It’s been five years since Jack Clark and his colleagues at OpenAI launched GPT-2. Reflecting on the occasion, Clark (who now runs Anthropic’s policy department), recently put out an interesting article on the launch and the warnings that accompanied it.
With the benefit of hindsight, Clark admits that many of those warnings haven't aged well, noting that the risks they foresaw were “further away than we thought and, I think at least so far, less significant than we thought”. Clark notes that we have a “poor record” of figuring out when bad things might happen, the scale at which they'll happen, and how severe those bad things might be.
As someone who's spent the last couple years embedded in AI safety circles, I agree. While most people in this space are pretty good at expressing uncertainty, there have been some notable misfires. Worries that Gemini and GPT-4 would be existential threats, for instance, have aged like milk. Even concerns about the risks of open-source models like Llama 2 seem overblown in retrospect. A little more humility would go a long way: not only is “hugely uncertain” the right approach, it’s also the one that will age best (you can only cry wolf so many times before everyone stops listening).
Building on this call for humility, Clark argues that we should rethink our approach to AI regulation. “I’ve come to believe that in policy ‘a little goes a long way,’” he writes, suggesting that it's better to advocate for a few ideas that are “robustly good in all futures” than to bet confidently on a suite of policies tailored to a specific, highly uncertain future risk model. The latter approach particularly worries Clark because of the risk of empowering regulators. As he notes, “history shows that once we assign power to governments, they're loath to subsequently give that power back to the people”. Regulating too aggressively or prematurely could be regrettable — especially if our risk assessments turn out to be misguided.

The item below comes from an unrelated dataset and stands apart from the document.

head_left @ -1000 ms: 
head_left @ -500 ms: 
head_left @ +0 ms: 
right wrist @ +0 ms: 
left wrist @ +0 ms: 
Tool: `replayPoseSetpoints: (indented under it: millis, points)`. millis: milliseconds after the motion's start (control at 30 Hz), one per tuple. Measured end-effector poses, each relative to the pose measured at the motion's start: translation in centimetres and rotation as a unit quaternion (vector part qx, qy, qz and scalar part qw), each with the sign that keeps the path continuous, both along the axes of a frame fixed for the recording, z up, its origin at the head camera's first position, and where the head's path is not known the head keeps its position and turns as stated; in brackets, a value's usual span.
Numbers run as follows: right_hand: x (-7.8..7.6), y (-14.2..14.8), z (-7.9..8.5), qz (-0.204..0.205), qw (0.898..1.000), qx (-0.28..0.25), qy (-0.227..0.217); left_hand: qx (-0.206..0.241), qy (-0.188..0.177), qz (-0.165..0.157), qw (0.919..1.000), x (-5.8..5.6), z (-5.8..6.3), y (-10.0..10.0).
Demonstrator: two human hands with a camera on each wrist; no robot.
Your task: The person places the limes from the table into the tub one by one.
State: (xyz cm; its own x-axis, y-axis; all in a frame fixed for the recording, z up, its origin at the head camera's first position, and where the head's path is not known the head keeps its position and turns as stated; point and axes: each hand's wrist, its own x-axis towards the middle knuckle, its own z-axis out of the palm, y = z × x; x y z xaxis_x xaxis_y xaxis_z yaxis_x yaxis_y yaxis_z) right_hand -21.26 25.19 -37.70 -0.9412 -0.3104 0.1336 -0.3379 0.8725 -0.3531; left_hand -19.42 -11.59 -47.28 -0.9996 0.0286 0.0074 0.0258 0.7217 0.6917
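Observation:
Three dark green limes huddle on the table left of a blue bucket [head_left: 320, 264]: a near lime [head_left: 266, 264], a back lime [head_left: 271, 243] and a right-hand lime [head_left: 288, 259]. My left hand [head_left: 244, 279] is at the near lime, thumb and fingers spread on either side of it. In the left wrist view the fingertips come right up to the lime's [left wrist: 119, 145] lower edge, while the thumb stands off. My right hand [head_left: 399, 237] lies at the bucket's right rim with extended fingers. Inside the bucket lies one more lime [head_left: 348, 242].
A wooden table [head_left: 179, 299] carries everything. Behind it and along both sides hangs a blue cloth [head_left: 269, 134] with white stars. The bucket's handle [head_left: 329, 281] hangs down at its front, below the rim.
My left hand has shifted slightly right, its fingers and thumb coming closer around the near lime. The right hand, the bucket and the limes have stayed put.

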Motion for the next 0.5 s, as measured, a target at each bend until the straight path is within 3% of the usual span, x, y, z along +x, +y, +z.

I share many of Clark’s concerns here, particularly around the risks of governmental overreach. My perspective isn’t the typical libertarian one, but rather that of a brown kid who grew up in post-9/11 Britain. In the wake of those attacks, governments worldwide were granted sweeping new powers in the name of preventing future terror threats. Unsurprisingly, they often misused those powers, subjecting innocent people to unwarranted surveillance and making air travel a nightmare for people like me, more than two decades on from 9/11. Richard Dawkins overstated the case when, after having his “little jar of honey” confiscated at airport security, he declared that “Bin Laden has won” — but he wasn't entirely off-base.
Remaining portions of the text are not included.